Lo más increíble es que la familia pensaba que el vestido original se había perdido en alguna de sus múltiples mudanzas. Sin embargo, apareció justo a tiempo para servir de guía. “Fue un viaje emocional”, confiesa Aurora. Al final, el resultado fue una pieza de satén de seda, tul y encaje que captura la esencia minimalista de aquella época, pero con un corte que grita 2026. ¡Un verdadero acierto de estilo!
Diez años de crecer juntos
No se trata solo de la boda. Aurora y Goffredo empezaron su historia cuando apenas eran unos chavos, casi saliendo de la adolescencia. Han compartido la universidad, los viajes, la chamba y, por supuesto, la llegada de su hijo, Cesare. Su relación es el ejemplo perfecto de que, cuando hay respeto y paciencia, el amor se transforma en algo sólido y, sobre todo, real.
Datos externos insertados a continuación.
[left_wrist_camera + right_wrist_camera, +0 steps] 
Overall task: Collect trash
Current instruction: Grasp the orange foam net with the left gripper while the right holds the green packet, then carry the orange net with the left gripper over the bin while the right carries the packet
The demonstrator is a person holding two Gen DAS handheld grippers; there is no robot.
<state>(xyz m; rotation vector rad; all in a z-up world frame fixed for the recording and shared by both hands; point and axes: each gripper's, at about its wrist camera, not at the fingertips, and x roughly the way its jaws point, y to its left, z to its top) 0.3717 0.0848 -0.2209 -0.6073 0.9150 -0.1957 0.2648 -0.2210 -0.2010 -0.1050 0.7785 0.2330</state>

A diferencia de otras celebraciones llenas de presión social, ellos decidieron hacer las cosas a su ritmo. “Nunca fui la niña que soñaba con el príncipe azul, pero siempre supe que si me casaba, quería algo que recordara mis raíces”, cuenta la novia. Y vaya que lo lograron: el Castillo de Xirumi, un lugar que te deja con la boca abierta, fue el escenario perfecto para celebrar que el amor, aunque no siempre sea de cuento de hadas, es lo más valioso que tenemos.
¿Y el presupuesto?
Aunque no hablamos de cifras oficiales, los expertos en moda estiman que un diseño hecho a la medida por una firma del calibre de Giorgio Armani Privé puede oscilar fácilmente entre los 300,000 y 600,000 pesos mexicanos o mucho más, dependiendo de los detalles y materiales. Además, Aurora completó sus looks con piezas de lujo de René Caovilla, cuyos modelos, como las sandalias Chandelier, suelen rondar entre los 25,000 y 45,000 pesos por par. ¡Todo un despliegue de elegancia!
Un cierre perfecto
La boda no terminó con el vestido principal. Para la fiesta, Aurora se cambió a un diseño tipo camisón en satén de seda, perfecto para bailar toda la noche en el castillo. Como bien dice ella, la clave fue celebrar su historia, sus diez años juntos y a la gente que los ha visto convertirse en la familia que son hoy. En Tantita Tinta nos queda claro que, a veces, los recuerdos son la mejor moda que uno puede vestir.